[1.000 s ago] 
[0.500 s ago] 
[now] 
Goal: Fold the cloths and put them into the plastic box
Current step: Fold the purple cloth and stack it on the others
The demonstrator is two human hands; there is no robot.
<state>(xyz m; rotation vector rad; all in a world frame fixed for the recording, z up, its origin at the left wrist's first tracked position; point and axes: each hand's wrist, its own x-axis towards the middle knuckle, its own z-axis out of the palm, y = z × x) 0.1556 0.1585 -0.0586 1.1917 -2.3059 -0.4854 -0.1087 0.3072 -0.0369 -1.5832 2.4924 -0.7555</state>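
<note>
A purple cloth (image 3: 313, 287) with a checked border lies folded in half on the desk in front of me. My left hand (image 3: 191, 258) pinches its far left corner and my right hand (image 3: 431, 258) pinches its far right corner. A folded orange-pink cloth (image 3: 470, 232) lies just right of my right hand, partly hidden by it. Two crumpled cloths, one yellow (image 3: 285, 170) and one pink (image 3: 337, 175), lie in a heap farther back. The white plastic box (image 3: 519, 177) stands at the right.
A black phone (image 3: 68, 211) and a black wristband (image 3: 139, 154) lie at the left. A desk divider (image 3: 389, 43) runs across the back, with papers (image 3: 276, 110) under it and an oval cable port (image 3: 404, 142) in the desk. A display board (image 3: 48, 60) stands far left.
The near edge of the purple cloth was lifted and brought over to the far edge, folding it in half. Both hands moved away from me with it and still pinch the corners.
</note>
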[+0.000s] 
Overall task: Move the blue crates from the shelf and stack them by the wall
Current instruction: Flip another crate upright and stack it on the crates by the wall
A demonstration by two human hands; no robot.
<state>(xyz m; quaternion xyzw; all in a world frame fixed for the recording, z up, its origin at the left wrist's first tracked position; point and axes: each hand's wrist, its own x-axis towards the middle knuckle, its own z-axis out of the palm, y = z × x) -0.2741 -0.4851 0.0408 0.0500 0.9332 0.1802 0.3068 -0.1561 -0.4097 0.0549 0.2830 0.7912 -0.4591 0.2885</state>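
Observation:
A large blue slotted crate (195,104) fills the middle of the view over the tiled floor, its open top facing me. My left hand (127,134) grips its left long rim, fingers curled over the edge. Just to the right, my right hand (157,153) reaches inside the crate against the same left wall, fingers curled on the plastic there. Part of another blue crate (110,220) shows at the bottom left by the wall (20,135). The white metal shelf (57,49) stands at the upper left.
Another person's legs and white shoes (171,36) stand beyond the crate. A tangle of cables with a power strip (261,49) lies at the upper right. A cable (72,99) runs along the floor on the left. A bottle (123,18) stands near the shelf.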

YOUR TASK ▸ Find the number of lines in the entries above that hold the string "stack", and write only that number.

RESPONSE TO THE TASK ▸ 3